Durant les beaux jours, vous décidez de prendre votre vélo pour faire une balade. Distrait, vous éraflez une voiture parquée sur le côté. Que faire dans cette situation ?
En Belgique, les délits de fuite sont punis jusqu’à 4 ans de prison et 5000€ d’amende. Lors d’un accrochage, même s’il n’y pas de témoin, surtout ne manquez pas de vous signaler auprès du propriétaire du véhicule. Pour rappel, le délit de fuite concerne toute personne qui prend la fuite pour échapper aux constatations d’usage alors qu’elle sait qu’elle a occasionné ou causé un accident.

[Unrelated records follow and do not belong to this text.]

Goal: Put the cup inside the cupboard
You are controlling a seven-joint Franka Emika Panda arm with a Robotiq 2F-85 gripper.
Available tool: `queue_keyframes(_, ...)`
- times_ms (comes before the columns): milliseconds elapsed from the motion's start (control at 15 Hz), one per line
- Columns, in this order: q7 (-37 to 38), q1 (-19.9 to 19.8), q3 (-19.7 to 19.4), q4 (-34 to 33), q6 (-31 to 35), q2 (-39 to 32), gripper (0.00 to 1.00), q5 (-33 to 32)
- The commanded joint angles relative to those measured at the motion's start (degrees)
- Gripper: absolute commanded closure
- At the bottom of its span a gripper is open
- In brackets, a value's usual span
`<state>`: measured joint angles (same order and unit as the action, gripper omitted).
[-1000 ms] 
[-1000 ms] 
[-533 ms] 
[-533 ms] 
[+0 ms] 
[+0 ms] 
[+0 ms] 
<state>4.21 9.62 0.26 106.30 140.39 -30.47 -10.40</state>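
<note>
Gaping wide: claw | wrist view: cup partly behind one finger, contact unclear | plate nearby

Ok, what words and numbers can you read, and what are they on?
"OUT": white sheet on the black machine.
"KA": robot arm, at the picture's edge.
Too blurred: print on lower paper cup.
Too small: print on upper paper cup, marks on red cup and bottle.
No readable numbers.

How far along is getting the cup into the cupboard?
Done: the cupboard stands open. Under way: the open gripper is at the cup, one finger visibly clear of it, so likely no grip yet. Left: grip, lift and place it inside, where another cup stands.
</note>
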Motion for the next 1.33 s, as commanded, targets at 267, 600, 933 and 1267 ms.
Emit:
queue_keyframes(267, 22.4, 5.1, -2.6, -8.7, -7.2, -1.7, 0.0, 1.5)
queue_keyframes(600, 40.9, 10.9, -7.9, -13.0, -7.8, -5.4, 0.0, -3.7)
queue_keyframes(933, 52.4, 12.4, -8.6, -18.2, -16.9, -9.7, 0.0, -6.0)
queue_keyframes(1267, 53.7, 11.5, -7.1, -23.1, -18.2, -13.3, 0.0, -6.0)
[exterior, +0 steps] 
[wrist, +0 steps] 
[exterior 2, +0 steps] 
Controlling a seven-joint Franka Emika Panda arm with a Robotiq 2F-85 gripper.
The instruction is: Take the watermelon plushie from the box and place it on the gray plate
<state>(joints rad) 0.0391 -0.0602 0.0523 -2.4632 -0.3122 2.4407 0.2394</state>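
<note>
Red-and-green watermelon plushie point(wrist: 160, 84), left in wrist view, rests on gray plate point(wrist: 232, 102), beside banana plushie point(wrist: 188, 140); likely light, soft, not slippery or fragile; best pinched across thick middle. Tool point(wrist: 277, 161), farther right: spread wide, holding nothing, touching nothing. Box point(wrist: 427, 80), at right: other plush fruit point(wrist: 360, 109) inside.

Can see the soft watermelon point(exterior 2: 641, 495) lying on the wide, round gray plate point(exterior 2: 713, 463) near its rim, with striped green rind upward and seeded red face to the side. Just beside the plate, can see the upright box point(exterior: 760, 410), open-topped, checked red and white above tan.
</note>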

Si le propriétaire n’est pas présent et que vous ne souhaitez pas attendre, vous pouvez laisser vos coordonnées, mais là vous n’aurez pas de preuve, le mieux est dès lors de vous signaler à la police, ce qui permettra de vous contacter en cas de plainte du propriétaire du véhicule et vous aurez une perspective sérieuse d’échapper à la condamnation de délit de fuite. Pour autant que cette manifestation se fasse dans l’immédiat.
Dans notre exemple, le véhicule endommagé étant à l’arrêt, la responsabilité revient au conducteur du véhicule en mouvement, c’est-à-dire le cycliste. Il est rare que la Juridiction estime qu’il y ait un partage de responsabilité, par exemple si le véhicule endommagé était en stationnement sérieusement gênant.
Comme l’auteur est connu, ce sont les principes généraux de la responsabilité civile qui s’appliquent. C’est-à-dire qu’il faut qu’il y ait un dommage, ici endommagement de la voiture, un fait générateur, une faute à la base du dommage, et enfin, un lien de cause à effet entre le dommage et le fait, c’est le lien de causalité.
Celui-ci est établi lorsque le dommage, tel qu’il s’est produit, ne se serait pas réalisé si la faute n’avait pas été commise. Ici, c’est la victime qui doit apporter la preuve du lien de causalité entre la faute et le dommage.